The most common case is where the plaintiff-representative in a class action . . . has created a fund in which others have a beneficial interest. In such a circumstance it is well established that the representative may recover attorney’s fees and other reasonable expenses of litigation. This doctrine includes not only cases where the action is expressly brought on behalf of others, but where the effect of the suit is the same as though a fund were created.
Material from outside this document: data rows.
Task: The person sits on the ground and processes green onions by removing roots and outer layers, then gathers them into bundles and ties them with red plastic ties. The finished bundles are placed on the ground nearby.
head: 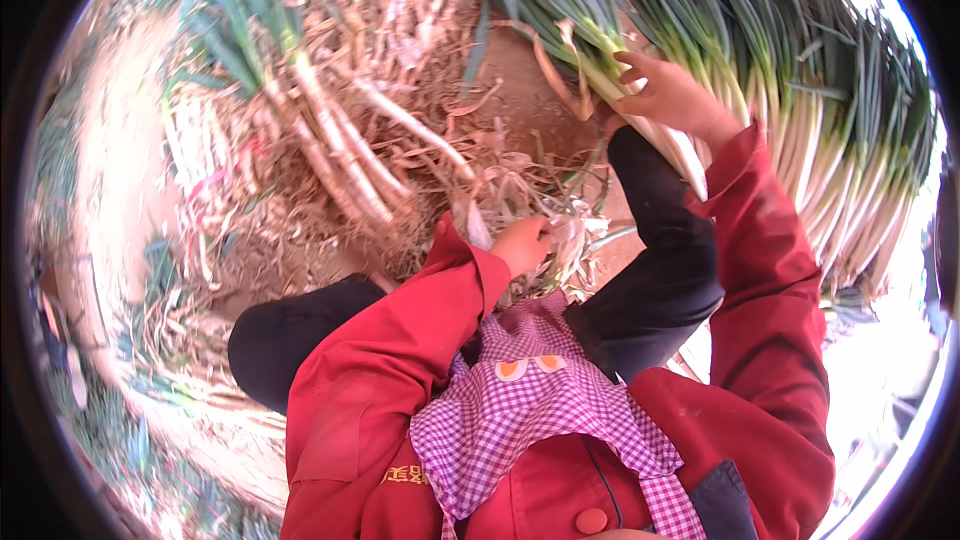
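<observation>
My right hand [671,97] is over a peeled white Welsh onion stalk [671,146] at the near end of a row of them, with its fingers apart and touching the stalk. Green leaves [559,7] fan out above that hand. My left hand [523,245] is low between my knees with its fingers curled, beside dry, papery onion skins [581,229]. Whether something small is inside it is hidden. To its upper left, several unpeeled Welsh onions [337,139] with soil-brown stalks and roots lie on a heap of litter. A single loose stalk [416,127] rests beside them.
A long row of cleaned Welsh onions [817,135] lines the right side. Dry leaves and roots [405,22] are heaped ahead. My dark-trousered knees [300,337] flank a checked apron [547,405]. More onions [172,487] lie at lower left, past bare ground [124,142].
</observation>
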A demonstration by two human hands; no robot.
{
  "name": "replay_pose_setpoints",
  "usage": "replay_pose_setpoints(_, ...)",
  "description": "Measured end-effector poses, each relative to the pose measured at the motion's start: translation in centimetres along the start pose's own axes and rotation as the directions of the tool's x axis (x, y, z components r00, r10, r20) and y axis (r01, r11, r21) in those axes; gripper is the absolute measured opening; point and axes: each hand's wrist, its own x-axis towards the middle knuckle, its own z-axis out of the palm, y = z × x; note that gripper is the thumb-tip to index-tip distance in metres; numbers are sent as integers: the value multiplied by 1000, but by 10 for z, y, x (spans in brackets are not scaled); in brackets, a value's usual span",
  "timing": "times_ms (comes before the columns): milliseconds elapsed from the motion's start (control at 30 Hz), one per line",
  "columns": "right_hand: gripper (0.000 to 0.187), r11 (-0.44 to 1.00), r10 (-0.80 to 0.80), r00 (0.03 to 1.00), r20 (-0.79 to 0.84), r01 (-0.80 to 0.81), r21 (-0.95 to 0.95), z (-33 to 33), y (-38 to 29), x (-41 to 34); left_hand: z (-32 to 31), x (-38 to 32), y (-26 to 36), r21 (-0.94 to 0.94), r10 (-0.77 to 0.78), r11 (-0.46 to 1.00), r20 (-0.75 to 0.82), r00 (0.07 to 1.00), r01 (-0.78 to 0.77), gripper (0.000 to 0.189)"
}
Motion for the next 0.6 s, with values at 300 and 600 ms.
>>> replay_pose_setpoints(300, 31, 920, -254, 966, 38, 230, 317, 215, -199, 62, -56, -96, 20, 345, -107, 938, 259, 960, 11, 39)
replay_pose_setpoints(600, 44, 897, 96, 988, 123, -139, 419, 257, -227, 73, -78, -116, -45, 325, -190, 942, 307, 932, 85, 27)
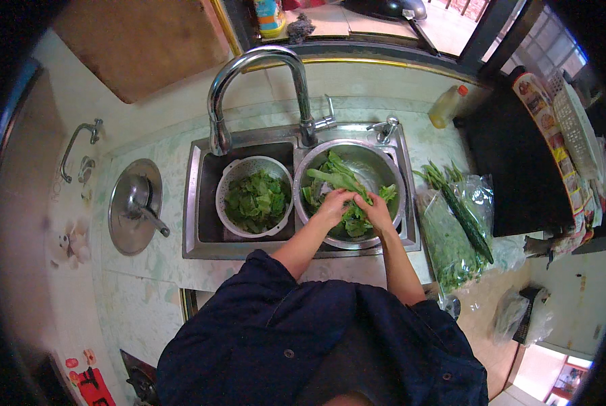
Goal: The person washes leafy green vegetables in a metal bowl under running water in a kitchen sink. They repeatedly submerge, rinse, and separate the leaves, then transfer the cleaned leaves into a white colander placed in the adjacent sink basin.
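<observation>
Both my hands are over a round stainless steel basin (303, 223) set in the right bowl of the sink. My left hand (336, 205) pinches leafy greens (336, 172), with a long leaf extending past its fingers. Close beside it, my right hand (377, 212) grips the same bunch, its fingertips partly hidden among the leaves. More leaves rest in the basin around and below the hands, and some water seems to glint at its far side. In the left bowl, a white colander (222, 210) holds a heap of torn green leaves (258, 200).
A chrome faucet (303, 101) arches over the left bowl. Left of the sink, a metal lid (153, 188) carries a ladle (134, 192). On the right are a cucumber (462, 218), green beans (437, 177), bagged greens (447, 254) and a bottle (445, 107) with a red cap.
</observation>
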`<state>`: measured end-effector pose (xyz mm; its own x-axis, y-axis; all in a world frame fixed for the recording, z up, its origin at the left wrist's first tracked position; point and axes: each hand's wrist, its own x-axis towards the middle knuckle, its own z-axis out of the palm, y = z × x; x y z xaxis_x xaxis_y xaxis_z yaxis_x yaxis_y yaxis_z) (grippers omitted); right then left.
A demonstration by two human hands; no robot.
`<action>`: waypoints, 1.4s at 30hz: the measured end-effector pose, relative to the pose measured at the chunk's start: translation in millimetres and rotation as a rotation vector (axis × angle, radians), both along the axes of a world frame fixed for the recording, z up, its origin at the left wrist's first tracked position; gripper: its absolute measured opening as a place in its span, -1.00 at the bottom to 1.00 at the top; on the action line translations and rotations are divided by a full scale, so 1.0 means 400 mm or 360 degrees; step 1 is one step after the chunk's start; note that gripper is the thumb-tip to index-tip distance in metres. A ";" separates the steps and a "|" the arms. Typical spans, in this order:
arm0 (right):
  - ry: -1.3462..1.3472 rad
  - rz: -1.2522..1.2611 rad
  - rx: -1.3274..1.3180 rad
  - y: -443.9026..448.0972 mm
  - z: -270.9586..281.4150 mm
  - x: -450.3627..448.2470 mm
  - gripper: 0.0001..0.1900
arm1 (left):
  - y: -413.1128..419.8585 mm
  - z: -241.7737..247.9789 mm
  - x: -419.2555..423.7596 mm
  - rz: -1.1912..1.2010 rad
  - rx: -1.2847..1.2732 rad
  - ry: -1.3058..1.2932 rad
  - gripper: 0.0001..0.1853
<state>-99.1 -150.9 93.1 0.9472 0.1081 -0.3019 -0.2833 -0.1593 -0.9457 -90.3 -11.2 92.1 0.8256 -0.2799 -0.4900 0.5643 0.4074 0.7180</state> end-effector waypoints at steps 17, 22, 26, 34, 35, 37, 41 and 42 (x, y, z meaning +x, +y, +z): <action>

. According to the Manual, § 1.90:

The court should anticipate the problem which may be encountered in securing adequate reimbursement for liaison counsel for his expenses and services rendered pursuant to the order of court to the parties for whom he is appointed. It is recommended that in appropriate cases the order of appointment make provision for reimbursement of liaison counsel not only for expenses but also for such services as he may render at the request of or pursuant to the order of court. The parties will be expected to reimburse liaison counsel periodically for the expense and time involved in preparation, duplication and distribution of court orders, notices and other papers designated for distribution by liaison counsel to all parties for whom he is acting as liaison counsel, and for such other services rendered pursuant to court order in appropriate cases. Liaison counsel should periodically file in court an account of his time and expenses expended in discharge of his duties under court order and, upon direction by the court, he shall report his account to all with notice to each member for whom he acts as liaison counsel of its pro rata share of the costs, subject to review by the court at the request of any party.

. This figure is not arbitrary, but is based on the projection that the Committee’s fees will be approximately 20% of the fee received by each attorney, and that each attorney will receive approximately 33% of their client’s award.